Jakarta (Komisi Yudisial) - Komisi Yudisial (KY) menerima kunjungan studi edukasi dari Program Studi Hukum Tata Negara (HTN) Fakultas Syariah UIN Kiai Ageng Muhammad Besari Ponorogo, Selasa (04/08/2026). Audiensi diterima oleh Kepala Pusat Analisis dan Layanan Informasi KY Juma'in yang memaparkan tugas, fungsi, dan kewenangan KY, yaitu mengusulkan pengangkatan hakim agung dan mempunyai wewenang lain dalam rangka menjaga dan menegakkan kehormatan, keluhuran martabat, serta perilaku hakim.
Dalam sesi dialog interaktif, Juma'in memaparkan bahwa tantangan terbesar yang dihadapi KY saat ini adalah batasan kewenangan yang beririsan dengan teknis yudisial, di mana KY tidak dapat mengubah putusan pengadilan tetapi berfokus pada pengawasan Kode Etik dan Pedoman Perilaku Hakim (KEPPH).
"Tantangan terbesar KY memang terkait teknis yudisial karena KY tidak bisa masuk ke ranah putusan hakim.

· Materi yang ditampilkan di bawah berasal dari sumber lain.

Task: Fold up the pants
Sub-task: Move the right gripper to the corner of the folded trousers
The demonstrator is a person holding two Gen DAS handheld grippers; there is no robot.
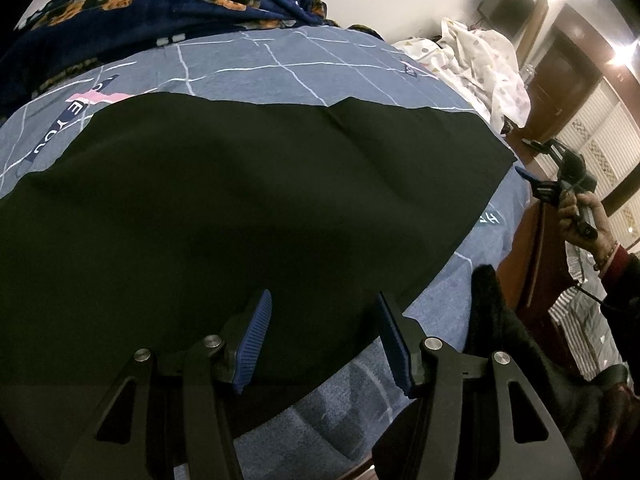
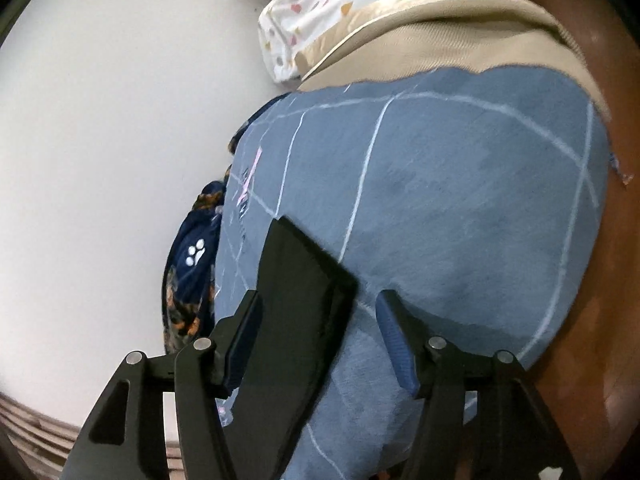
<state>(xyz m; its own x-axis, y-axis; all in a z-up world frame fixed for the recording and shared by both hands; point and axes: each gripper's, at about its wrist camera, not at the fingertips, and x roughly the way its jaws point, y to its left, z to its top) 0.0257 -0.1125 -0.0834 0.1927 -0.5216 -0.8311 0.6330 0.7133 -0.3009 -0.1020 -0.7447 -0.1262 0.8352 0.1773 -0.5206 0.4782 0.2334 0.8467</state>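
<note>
Folding is under way: the black pants (image 1: 248, 200) are laid flat as a broad dark panel across the blue checked bedsheet (image 1: 280, 56) on the bed, reaching close to the near edge. The left hand-held gripper (image 1: 324, 340) is held over the near edge of the pants, jaws partly apart, nothing pinched between the blue pads. The right hand-held gripper (image 2: 316, 340) is seen off the side of the bed in the left view, gripped by a hand (image 1: 580, 216); its jaws are apart too, and in its own view a black corner of the pants lies between them, pads not pressing on it. The step is judged as between folds, with the cloth laid down. Next, an edge or corner would need to be pinched by both grippers and carried over evenly, with the layers kept square. A dark floral blanket (image 1: 132, 12) is bunched along the far side and a white patterned cloth (image 1: 480, 64) at the far corner; neither touches the pants. A wooden bed frame (image 2: 624, 320) borders the sheet.
</note>
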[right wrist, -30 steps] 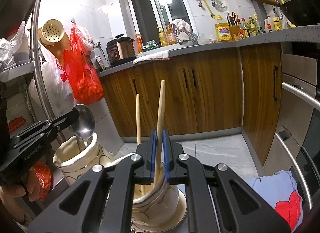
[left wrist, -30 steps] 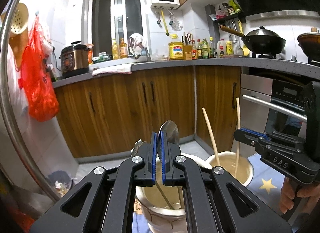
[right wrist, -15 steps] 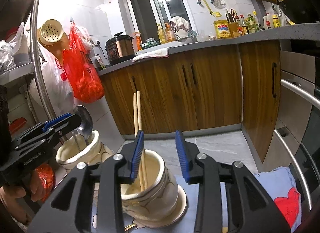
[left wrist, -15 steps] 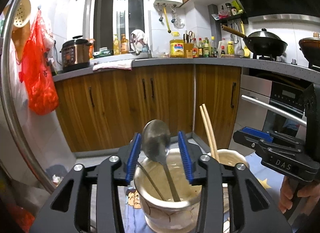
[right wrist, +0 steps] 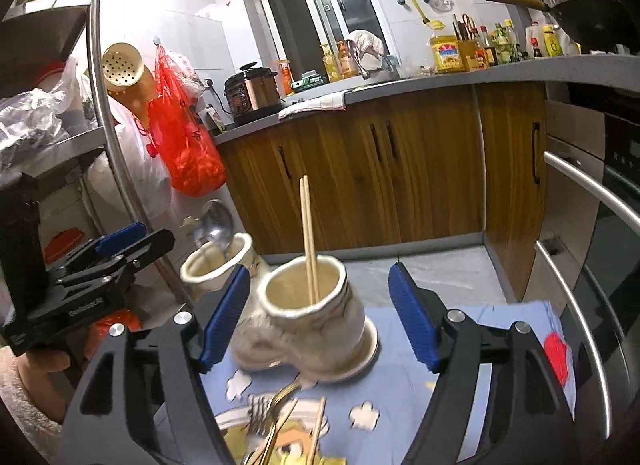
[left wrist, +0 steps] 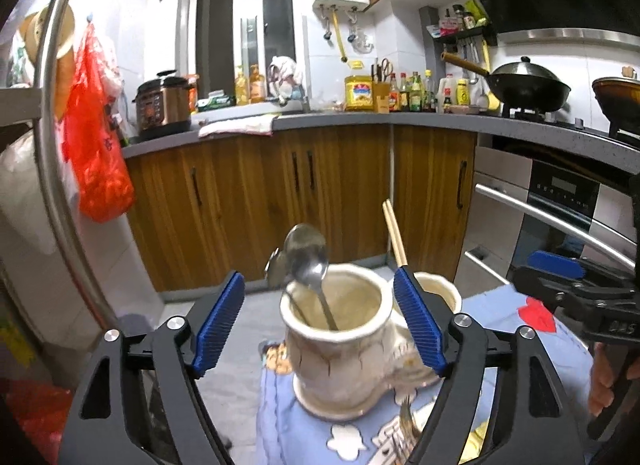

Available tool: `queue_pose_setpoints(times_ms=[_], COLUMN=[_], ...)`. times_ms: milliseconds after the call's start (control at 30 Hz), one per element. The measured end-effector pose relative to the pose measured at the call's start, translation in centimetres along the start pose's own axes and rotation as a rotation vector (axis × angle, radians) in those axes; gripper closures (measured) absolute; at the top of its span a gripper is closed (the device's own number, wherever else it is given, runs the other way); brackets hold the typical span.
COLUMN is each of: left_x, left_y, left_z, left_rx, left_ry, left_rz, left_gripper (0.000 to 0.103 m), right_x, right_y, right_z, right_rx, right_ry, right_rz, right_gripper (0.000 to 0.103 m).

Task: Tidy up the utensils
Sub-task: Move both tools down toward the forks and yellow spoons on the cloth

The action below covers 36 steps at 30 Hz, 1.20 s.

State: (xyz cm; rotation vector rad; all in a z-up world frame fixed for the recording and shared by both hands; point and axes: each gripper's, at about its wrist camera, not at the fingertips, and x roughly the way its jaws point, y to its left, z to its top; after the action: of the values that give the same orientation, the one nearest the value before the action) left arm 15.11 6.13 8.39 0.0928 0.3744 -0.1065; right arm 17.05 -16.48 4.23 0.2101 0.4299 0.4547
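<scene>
White tiled walls (left wrist: pixel 168 17), dark window (left wrist: pixel 244 17), wood cabinets (left wrist: pixel 340 193), grey counter (left wrist: pixel 440 119)

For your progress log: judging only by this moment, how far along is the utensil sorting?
Done: metal spoons stand in one cream ceramic holder, and a pair of wooden chopsticks stands in the other cream holder. In hand: nothing; the left gripper and right gripper are both open. Left: forks and loose chopsticks lie on the blue cloth.
</scene>
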Motion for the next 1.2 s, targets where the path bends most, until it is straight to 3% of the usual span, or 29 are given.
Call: queue_pose_setpoints(times_ms=[67,267,600,667,767,867,933,1200], left_x=[-0.8,-1.6,0.2,0.4,0.4,0.5,0.6,1.0], left_y=[0.1,-0.4,-1.6,-1.7,-1.7,-1.7,-1.8,-3.2], left_z=[-0.5,-3.5,-9.4,-9.9,-10.3,-10.8,-11.0,-11.7], left_rx=[-0.030,-0.091,-0.109,-0.089,-0.074,-0.063,-0.068,-0.041], left_ry=[0.033,0.175,0.289,0.307,0.311,0.336,0.364,0.431], left_rz=[0.000,-0.019,-0.058,-0.049,-0.056,-0.067,-0.090,-0.138], left_gripper=[0.024,0.023,0.023,0.023,0.023,0.023,0.023,0.023], right_x=[-1.0,-3.1,-0.9,-0.5,0.0,0.7,1.0,1.3], right_y=[0.1,-0.5,-2.6,-2.6,-1.9,-1.2,-0.6,1.2], right_z=[-0.6,-2.6,-5.8,-6.4,-7.6,-9.3,-10.3,-12.2], right_rx=[0.012,0.008,-0.026,-0.045,-0.088,-0.115,-0.123,-0.204], right_ry=[0.013,0.029,0.162,0.233,0.338,0.469,0.524,0.599], right_rz=[0.007,-0.022,-0.061,-0.053,-0.047,-0.013,0.018,0.001], right_gripper=[0.022,0.018,0.018,0.023,0.038,0.067,0.071,0.073])
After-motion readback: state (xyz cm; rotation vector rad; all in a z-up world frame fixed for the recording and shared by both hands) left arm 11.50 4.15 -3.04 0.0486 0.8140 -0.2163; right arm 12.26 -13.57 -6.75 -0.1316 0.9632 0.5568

Namun, jika dalam putusan tersebut ditemukan kejanggalan seperti fakta persidangan yang diabaikan atau adanya temuan pelanggaran etik, di situlah KY hadir untuk melakukan investigasi dan penanganan," terang Juma'in.
Mengakhiri pertemuan, KY mengajak para mahasiswa sebagai Generasi Z (Gen-Z) yang dekat dengan teknologi untuk turut aktif menjadi mitra pengawas peradilan di masyarakat.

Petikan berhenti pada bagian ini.